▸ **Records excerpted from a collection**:

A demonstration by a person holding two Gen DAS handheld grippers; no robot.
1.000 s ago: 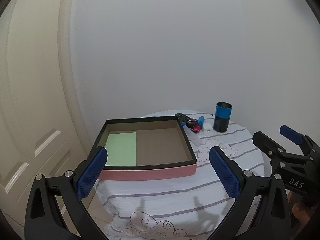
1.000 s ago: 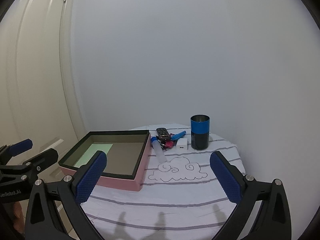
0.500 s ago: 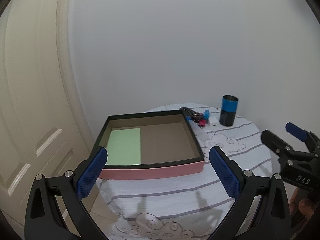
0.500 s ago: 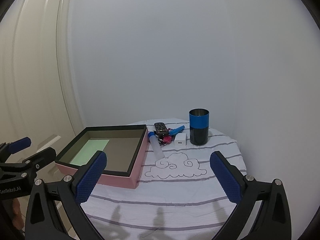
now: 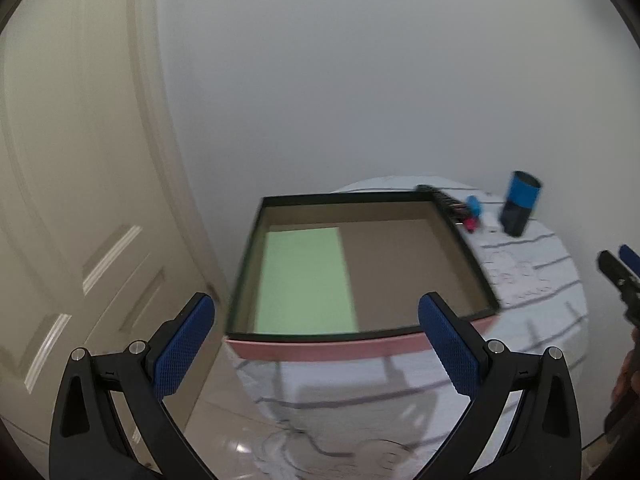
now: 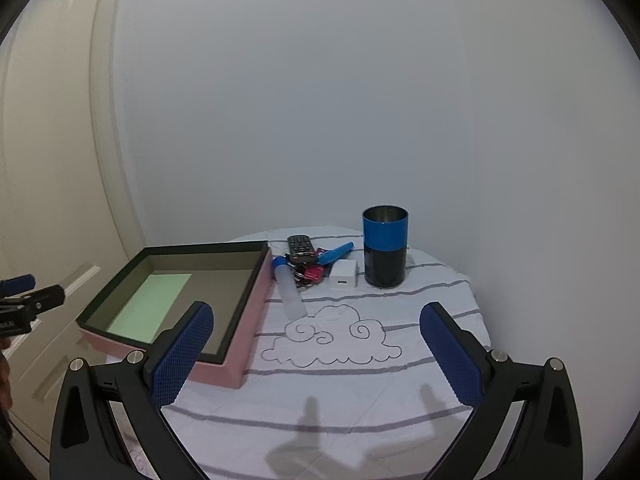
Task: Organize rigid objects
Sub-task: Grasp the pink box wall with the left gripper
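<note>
A round counter (image 6: 360,360) under a striped cloth stood against a white wall beside a panelled door (image 5: 80,200). The pink box (image 6: 240,344) and blue cup (image 6: 385,246) rested on it. Both the left gripper (image 5: 316,344) and right gripper (image 6: 316,356) were spread wide, holding nothing. The left view had swung closer over the box than a second earlier.

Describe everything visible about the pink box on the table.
The pink box is a shallow, open, lidless tray with pink outer walls, a dark rim and a brown inside that looks like cardboard. A pale green sheet lies flat in one half; nothing else is inside. It rests level on the striped cloth, overhanging its edge.
</note>
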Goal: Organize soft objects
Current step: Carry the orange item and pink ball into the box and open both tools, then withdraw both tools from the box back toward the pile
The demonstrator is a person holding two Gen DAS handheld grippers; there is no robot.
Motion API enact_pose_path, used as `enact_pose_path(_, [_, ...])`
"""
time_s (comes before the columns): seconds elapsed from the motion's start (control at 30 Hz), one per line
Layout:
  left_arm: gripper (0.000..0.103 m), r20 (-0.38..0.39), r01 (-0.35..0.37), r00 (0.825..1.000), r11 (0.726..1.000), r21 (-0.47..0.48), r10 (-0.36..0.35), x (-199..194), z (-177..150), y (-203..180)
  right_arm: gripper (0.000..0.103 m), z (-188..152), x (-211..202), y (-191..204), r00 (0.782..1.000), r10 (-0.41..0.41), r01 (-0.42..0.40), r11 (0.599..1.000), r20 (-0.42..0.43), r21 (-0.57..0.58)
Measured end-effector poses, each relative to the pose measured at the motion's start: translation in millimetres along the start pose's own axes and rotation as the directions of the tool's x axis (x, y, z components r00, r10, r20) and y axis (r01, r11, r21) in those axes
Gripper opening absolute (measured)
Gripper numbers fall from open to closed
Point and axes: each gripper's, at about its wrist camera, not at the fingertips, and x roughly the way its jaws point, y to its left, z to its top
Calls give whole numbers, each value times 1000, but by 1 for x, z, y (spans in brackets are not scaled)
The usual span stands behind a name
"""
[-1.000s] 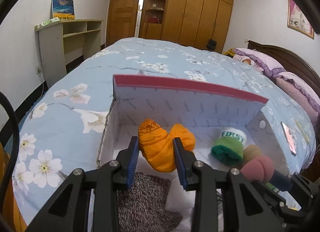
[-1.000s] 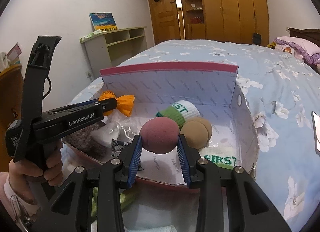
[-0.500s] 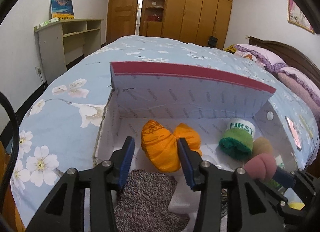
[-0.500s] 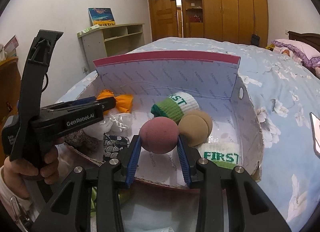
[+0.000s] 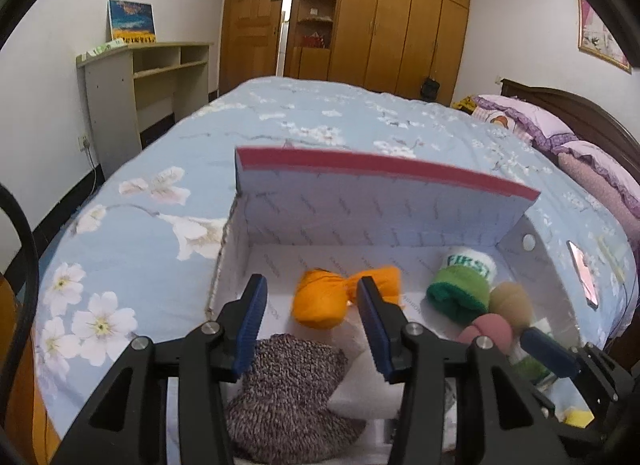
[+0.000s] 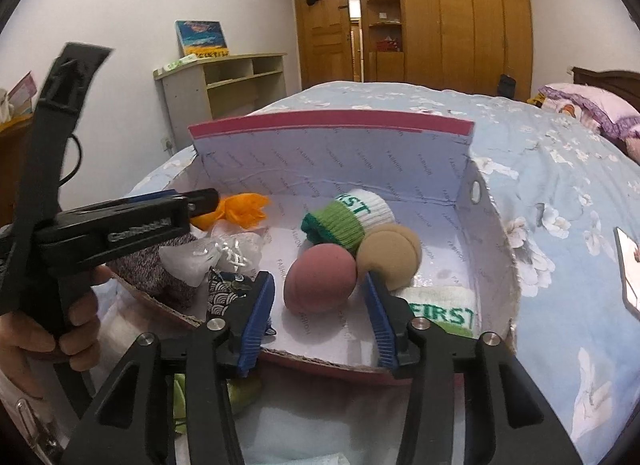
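An open white cardboard box [image 5: 376,213] [image 6: 328,153] with a red rim sits on the bed. In it lie an orange cloth bundle [image 5: 324,301] [image 6: 244,209], a green-and-white rolled sock [image 5: 464,285] [image 6: 348,217], a tan sponge ball [image 6: 390,251] [image 5: 510,299], a pink sponge ball [image 6: 320,279] [image 5: 486,329] and a grey knitted piece [image 5: 280,385]. My left gripper [image 5: 312,329] is open just short of the orange bundle. My right gripper [image 6: 318,315] is open around the pink ball, which rests on the box floor.
A flat sock marked FIRST [image 6: 444,309] and a patterned dark cloth [image 6: 226,291] lie near the box front. White plastic wrap [image 6: 216,253] lies beside the knit. A phone [image 6: 630,265] lies on the floral bedspread at right. A shelf unit [image 5: 148,77] stands by the left wall.
My left gripper opened and let the orange bundle drop into the box, then drew back. My right gripper lowered into the box and opened, releasing the pink ball.
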Motion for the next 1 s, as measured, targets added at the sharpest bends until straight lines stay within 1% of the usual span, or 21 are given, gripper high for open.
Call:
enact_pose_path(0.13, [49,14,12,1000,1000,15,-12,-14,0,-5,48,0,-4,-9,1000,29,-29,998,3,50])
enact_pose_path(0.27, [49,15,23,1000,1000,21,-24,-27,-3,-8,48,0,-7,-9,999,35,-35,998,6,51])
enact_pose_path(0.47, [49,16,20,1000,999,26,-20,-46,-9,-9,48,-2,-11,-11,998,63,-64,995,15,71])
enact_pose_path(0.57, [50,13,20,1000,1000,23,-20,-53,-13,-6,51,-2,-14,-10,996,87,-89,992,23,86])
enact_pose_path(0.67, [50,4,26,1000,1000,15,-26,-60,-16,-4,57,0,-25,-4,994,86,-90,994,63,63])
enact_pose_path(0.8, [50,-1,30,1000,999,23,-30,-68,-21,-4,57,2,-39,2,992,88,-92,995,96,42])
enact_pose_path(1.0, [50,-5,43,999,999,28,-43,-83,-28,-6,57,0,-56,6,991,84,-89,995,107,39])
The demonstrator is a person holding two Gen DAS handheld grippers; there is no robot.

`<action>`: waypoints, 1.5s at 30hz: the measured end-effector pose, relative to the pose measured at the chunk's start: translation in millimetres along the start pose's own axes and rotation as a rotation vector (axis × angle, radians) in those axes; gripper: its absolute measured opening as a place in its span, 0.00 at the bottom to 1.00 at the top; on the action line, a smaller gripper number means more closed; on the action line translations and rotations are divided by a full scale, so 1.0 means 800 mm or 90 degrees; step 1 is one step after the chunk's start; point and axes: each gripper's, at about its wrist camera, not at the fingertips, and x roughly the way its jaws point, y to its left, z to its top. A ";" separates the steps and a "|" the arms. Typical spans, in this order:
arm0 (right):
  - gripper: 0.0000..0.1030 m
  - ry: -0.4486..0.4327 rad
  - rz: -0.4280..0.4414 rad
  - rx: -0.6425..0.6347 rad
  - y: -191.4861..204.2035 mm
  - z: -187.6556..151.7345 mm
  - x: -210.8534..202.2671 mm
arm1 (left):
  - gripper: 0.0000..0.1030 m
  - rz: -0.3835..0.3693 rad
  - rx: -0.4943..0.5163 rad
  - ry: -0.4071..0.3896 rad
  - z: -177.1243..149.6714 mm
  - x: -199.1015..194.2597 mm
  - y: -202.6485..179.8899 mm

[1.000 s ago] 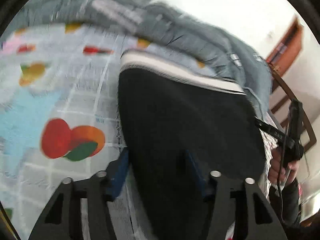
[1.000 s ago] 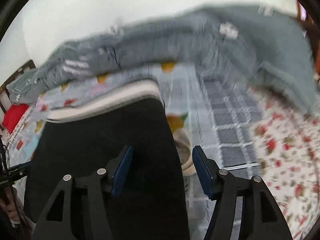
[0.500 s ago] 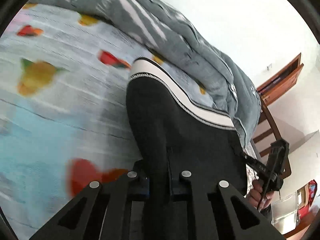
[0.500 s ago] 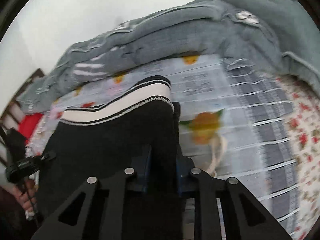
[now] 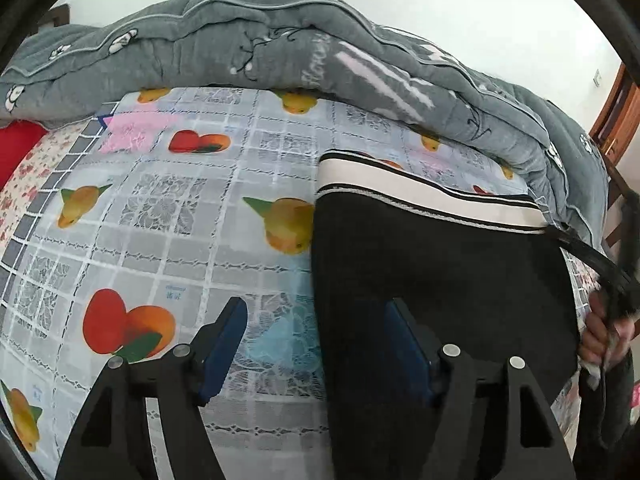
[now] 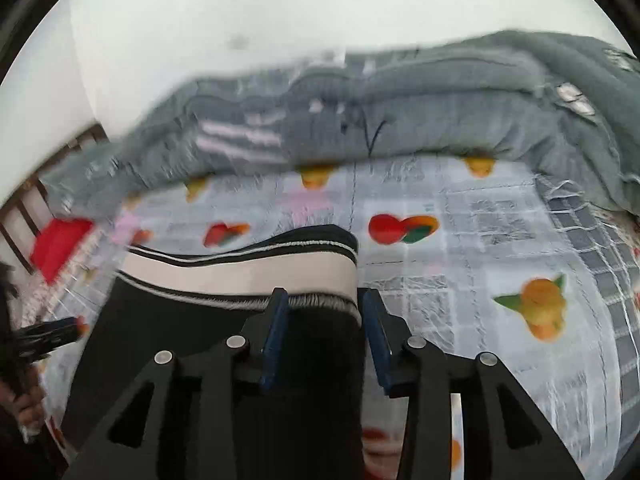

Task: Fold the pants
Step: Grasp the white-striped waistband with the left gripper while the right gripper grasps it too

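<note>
The black knit pants with the white-and-black striped waistband (image 5: 432, 272) lay flat on the fruit-printed patchwork bedsheet (image 5: 168, 216), waistband toward twelve o'clock, legs running back toward six beneath both tools; that long axis ran straight along the fingers of each tool. The left gripper (image 5: 316, 344) stood wide open, its blue pads either side of the pants' left edge: one pad over the sheet at nine o'clock, the other over black cloth at three; it held nothing. The right gripper (image 6: 322, 332) was also parted, more narrowly, straddling the right edge just behind the waistband corner at twelve; whether its pads touched the cloth I could not tell, for that view was smeared. The rumpled grey quilt (image 5: 280, 48) was heaped at the far side, at twelve o'clock, well clear. By my reckoning the right tool sat nearer the waistband and the left further down the leg; any next fold would turn on catching those two side edges. Against half a second before, both tools had let go: then each was pinched shut on the fabric; now the pants lay released and spread.
</note>
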 end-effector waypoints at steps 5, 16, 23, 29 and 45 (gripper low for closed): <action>0.14 -0.035 -0.058 -0.078 0.002 0.008 0.008 | 0.68 0.028 0.046 -0.053 0.000 -0.028 -0.020; 0.41 -0.052 -0.018 -0.056 0.033 0.040 0.003 | 0.68 0.008 0.063 -0.134 0.082 0.030 -0.120; 0.41 -0.013 -0.059 -0.099 0.040 0.012 0.074 | 0.67 0.039 0.042 -0.056 0.064 0.122 -0.101; 0.42 -0.030 -0.053 -0.097 0.037 0.009 0.074 | 0.69 0.043 0.044 -0.062 0.059 0.127 -0.102; 0.43 -0.035 -0.056 -0.099 0.040 0.007 0.075 | 0.71 0.056 0.053 -0.068 0.059 0.127 -0.107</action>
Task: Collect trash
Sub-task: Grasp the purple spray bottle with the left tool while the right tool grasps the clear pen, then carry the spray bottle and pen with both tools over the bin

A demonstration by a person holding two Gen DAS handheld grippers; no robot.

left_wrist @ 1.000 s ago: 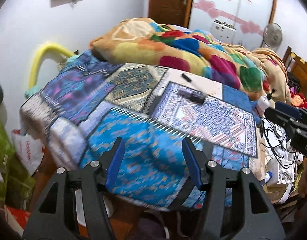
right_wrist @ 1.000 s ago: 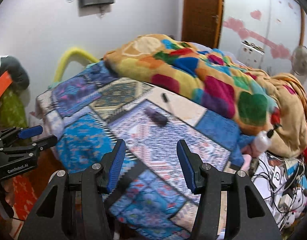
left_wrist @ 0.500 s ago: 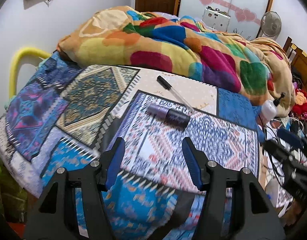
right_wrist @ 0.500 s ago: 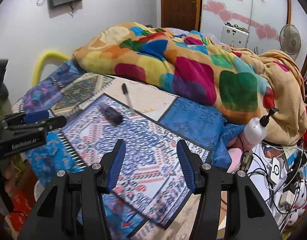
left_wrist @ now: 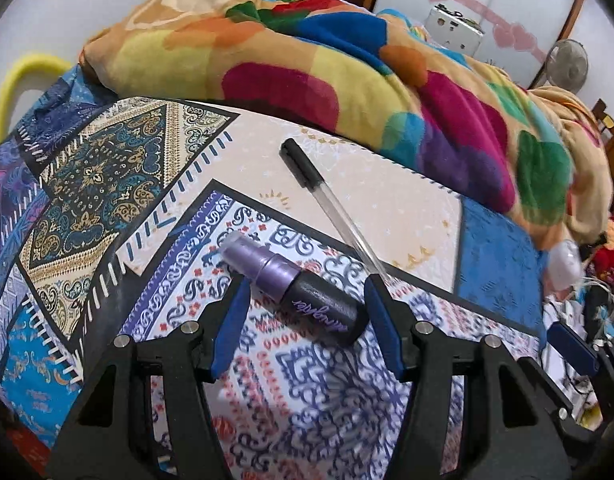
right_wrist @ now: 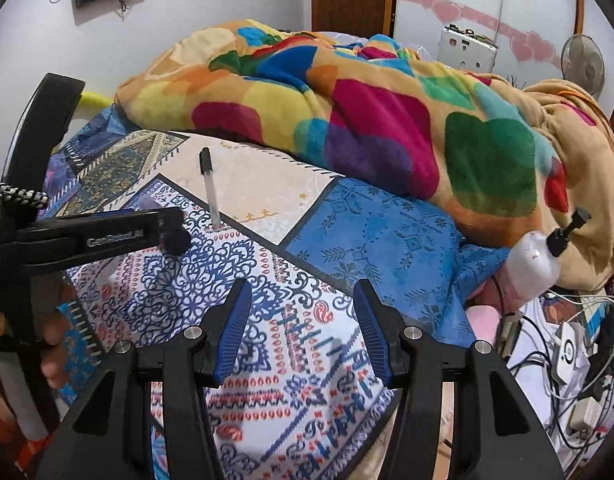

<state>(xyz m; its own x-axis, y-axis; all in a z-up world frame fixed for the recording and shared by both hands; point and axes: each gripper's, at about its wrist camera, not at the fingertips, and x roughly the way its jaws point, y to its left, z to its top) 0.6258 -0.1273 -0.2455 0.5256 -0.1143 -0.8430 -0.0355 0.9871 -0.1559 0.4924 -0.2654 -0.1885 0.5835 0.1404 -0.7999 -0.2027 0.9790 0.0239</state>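
Note:
A small purple and black spray bottle (left_wrist: 295, 284) lies on its side on the patterned bedsheet (left_wrist: 107, 200). My left gripper (left_wrist: 307, 320) is open, with the bottle's black end between its blue pads, not clamped. A clear pen with a black cap (left_wrist: 327, 200) lies just beyond the bottle. In the right wrist view the left gripper (right_wrist: 107, 236) hides most of the bottle (right_wrist: 175, 240), and the pen (right_wrist: 209, 188) shows behind it. My right gripper (right_wrist: 303, 328) is open and empty above the sheet, to the right of the bottle.
A bunched multicoloured blanket (right_wrist: 367, 120) covers the far half of the bed. A white pump bottle (right_wrist: 535, 264) lies at the bed's right edge. Tangled cables and chargers (right_wrist: 567, 360) sit beside the bed on the right. A yellow tube (left_wrist: 11, 88) stands by the left wall.
Both grippers have moved forward over the bed. The left gripper has closed in on the purple bottle, which now lies between its open fingers.

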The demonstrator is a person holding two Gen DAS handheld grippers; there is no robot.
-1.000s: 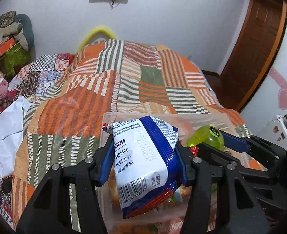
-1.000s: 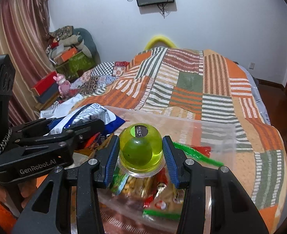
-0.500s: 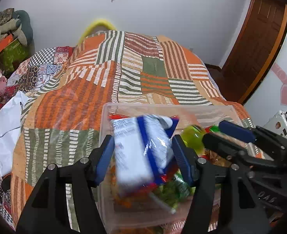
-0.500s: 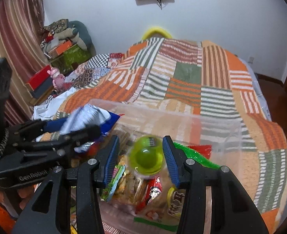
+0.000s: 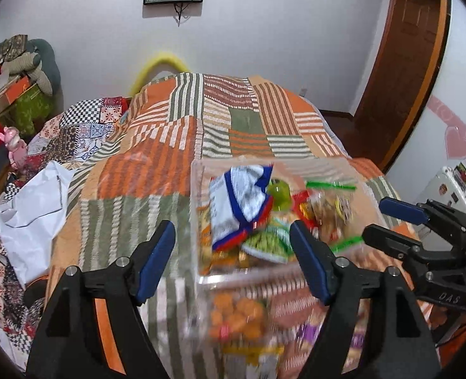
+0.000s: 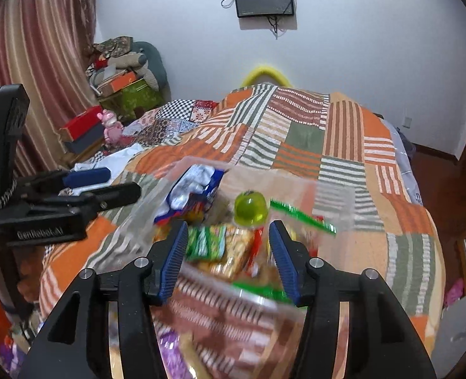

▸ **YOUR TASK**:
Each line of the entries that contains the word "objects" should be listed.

▸ **RESULT OF THIS TASK**:
Task: Organize rigid objects
Goal: Organize soft objects

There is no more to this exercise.